When we began to look at skating, we saw that skate parks are often pushed out of the centre of the city. The welcome mat is taken away from young people and they’re told, “Don’t skate here!” This beautiful art form is associated with vandalism, graffiti and crime when, in actual fact, skate parks are very safe places. Skateboarders look after little kids when they’re skateboarding and there’s a real sense of community. It’s a very desirable youth culture, yet it gets pushed out by adult policymakers. So we became interested in bringing skate parks and young people back into the centre of our city and country town lives.

That was the initial focus of the project, but then we started seeing skating as an art form. We thought: “What if young people could skate in time and be amplified with mics on their ankles and their boards? What if they could be tracked by projectors so that they are painting with light while they are doing these amazing tricks?” We started to develop this concept in a warehouse and we thought, “This will actually work.”

This all happened at the same time that we realised we had to take responsibility for our future as an organisation. So we started creating a show that was youth-focused, that used no spoken word or language, that could play anywhere, that had a small cast which worked like a machine, and that was easy to put on in different places. We believed the show could be a honeypot, drawing young people to it. Think of something like STOMP, which I think grossed about $1.5 billion in its first 10 years, in ticket prices plus merchandise.
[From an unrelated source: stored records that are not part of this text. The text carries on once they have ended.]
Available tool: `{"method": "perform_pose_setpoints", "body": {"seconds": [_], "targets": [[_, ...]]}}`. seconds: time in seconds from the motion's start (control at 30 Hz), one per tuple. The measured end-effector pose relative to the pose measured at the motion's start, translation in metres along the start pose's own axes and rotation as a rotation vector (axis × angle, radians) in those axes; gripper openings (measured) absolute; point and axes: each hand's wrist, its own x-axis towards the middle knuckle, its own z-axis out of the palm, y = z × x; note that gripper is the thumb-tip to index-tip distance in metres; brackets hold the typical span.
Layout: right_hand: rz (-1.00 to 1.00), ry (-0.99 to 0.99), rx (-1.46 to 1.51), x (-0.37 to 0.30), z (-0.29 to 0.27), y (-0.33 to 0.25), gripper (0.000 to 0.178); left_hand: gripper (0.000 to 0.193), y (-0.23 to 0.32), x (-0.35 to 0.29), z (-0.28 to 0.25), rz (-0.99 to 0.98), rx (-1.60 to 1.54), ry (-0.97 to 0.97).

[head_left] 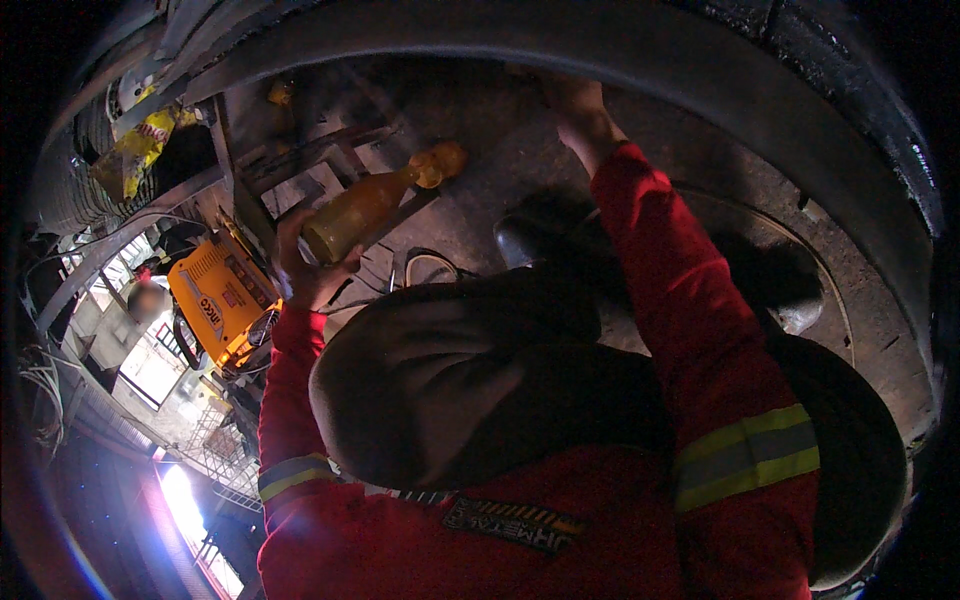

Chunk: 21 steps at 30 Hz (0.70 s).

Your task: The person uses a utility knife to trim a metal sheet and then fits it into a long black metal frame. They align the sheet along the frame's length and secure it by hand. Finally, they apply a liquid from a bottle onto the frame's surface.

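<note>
My left hand point(308, 268) is wrapped around the base end of a translucent yellow-orange bottle point(362, 212). The bottle lies tilted, its neck pointing away and to the right, with a lumpy yellow piece point(438, 164) at the neck that I cannot make out clearly. Farther off, my right hand point(578, 108) reaches up to the underside of a dark curved band point(440, 32). Its fingers are in shadow and partly hidden there, so what they touch does not show.
An orange boxy machine point(222, 298) with cables stands left of my left hand. Metal framing point(225, 150) and a yellow packet point(135, 155) are at the far left. A cable point(790, 232) curves over the floor by my dark shoe point(520, 240). Another person point(148, 300) is beyond the machine.
</note>
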Motion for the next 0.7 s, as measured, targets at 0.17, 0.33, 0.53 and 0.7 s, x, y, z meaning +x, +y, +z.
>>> {"method": "perform_pose_setpoints", "body": {"seconds": [0.17,0.33,0.53,0.7], "targets": [[-0.064,0.014,-0.033,-0.008,-0.002,-0.005,0.027,0.074,-0.002,0.001,0.004,0.042,-0.011,0.031],[0.098,-0.042,0.118,0.000,-0.002,-0.001,0.029,0.072,0.002,0.003,0.003,0.079,-0.027,0.034],[-0.049,0.004,-0.096,-0.002,-0.002,0.000,0.022,0.072,0.001,0.006,0.002,0.100,-0.018,0.031],[-0.019,-0.026,0.220,-0.001,-0.001,0.002,0.019,0.073,-0.004,0.004,0.004,0.103,-0.015,0.046]]}}
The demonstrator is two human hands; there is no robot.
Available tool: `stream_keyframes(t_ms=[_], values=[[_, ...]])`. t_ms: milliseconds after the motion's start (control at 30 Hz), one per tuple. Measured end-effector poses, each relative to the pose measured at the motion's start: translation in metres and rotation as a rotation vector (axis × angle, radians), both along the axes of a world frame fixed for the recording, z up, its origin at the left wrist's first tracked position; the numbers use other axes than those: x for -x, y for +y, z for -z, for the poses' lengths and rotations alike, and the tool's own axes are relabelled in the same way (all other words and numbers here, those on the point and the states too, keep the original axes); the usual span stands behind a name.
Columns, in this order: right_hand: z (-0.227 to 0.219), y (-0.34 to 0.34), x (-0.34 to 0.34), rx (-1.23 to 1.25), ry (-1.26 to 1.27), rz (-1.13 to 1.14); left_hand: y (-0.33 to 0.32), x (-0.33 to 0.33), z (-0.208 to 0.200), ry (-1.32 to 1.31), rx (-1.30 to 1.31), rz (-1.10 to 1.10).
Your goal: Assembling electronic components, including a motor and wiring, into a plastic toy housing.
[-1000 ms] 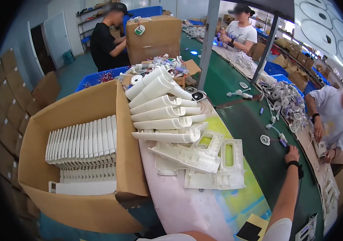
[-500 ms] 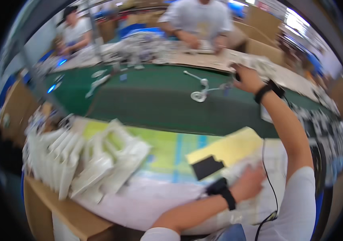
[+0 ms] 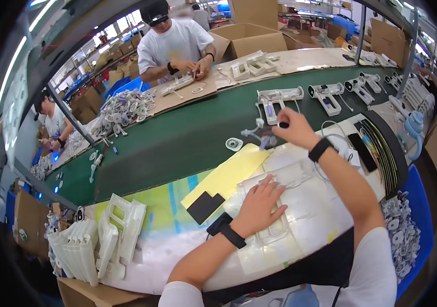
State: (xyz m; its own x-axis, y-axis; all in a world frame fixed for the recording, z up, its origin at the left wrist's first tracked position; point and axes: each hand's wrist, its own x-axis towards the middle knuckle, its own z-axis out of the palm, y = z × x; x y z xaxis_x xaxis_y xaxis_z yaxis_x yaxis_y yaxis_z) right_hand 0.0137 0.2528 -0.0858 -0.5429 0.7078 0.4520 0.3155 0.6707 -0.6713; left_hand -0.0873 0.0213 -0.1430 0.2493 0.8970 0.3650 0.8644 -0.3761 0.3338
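My left hand (image 3: 260, 205) lies with spread fingers on a translucent white plastic housing (image 3: 278, 230) on the table in front of me. Farther off and to the right, my right hand (image 3: 296, 129) pinches a small wired part (image 3: 259, 128) with a dark round end at the fingertips. Pale and purplish pieces of it dangle over the near edge of the green belt, slightly blurred. Just beyond the left hand is a yellow sheet (image 3: 228, 174) with a black piece (image 3: 205, 207) on it. A round white part (image 3: 234, 144) sits on the belt.
White housings (image 3: 121, 230) stand stacked at the left. Across the green conveyor belt (image 3: 162, 153), a person (image 3: 175, 48) works at a cardboard-covered bench. Housings with fitted parts (image 3: 280, 102) line the belt's right. A phone (image 3: 362, 152) and blue bin (image 3: 423, 240) are at my right.
The view has swung to the right. My right hand has drawn the wired part nearer from over the belt. The left hand now rests spread on the housing.
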Motion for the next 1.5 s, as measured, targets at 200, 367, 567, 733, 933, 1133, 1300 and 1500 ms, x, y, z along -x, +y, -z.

Then, if you put on your empathetic lens, and you ask yourself what is really happening with a skateboarder, you realise that they are in a rite of passage. They are doing this activity because it’s methodical, it’s moving them in some way and it’s locating them in a peer group. The type of grip tape type they use, the type of socks or sneakers they wear, the pants they wear – there are different versions of these subcultures within the culture of skateboarding. It is also bringing some mental health stability to young people with borderline ADHD or other diagnosable conditions. Skateboarding itself, the rhythm of it and the ritual of it, is a very calming thing and I suspect a lot of young people are self-medicating on skateboarding.

You put those two things together and you have a model that could be financially highly valuable because of the box office, but the profit goes to not-for-profit activities. We decided to train some skateboarders in Mental Health First Aid. Now we’ve got this honeypot drawing young people towards better mental health literacy and better communication around asking for help. The project can be responsive and go anywhere, and there’s follow up online or via text. I think what we are doing is shifting the culture around mental health in very funky ways.

You’ve spoken about how difficult it is to raise core funding, so what will the money from Future Generation Global mean to you?

We’re approaching $100 million raised. Almost all that money has been raised through project funding or grants funding, which involves the application itself, the acquittal and then about three reports a year. When you’re doing that hundreds or even thousands of times, you find that some of your staff can’t work in the field because these obligations are so time consuming.

With Future Generation Global’s funding, it’s great because it’s locked in for three years. That is unusual. It’s also rare to be in a relationship with the funders. Mostly, funders just give you the money and tell you to get back to them with the reports. It’s very unusual to find a funder who is interested in your core costs and your ongoing sustainability, as well as your impact.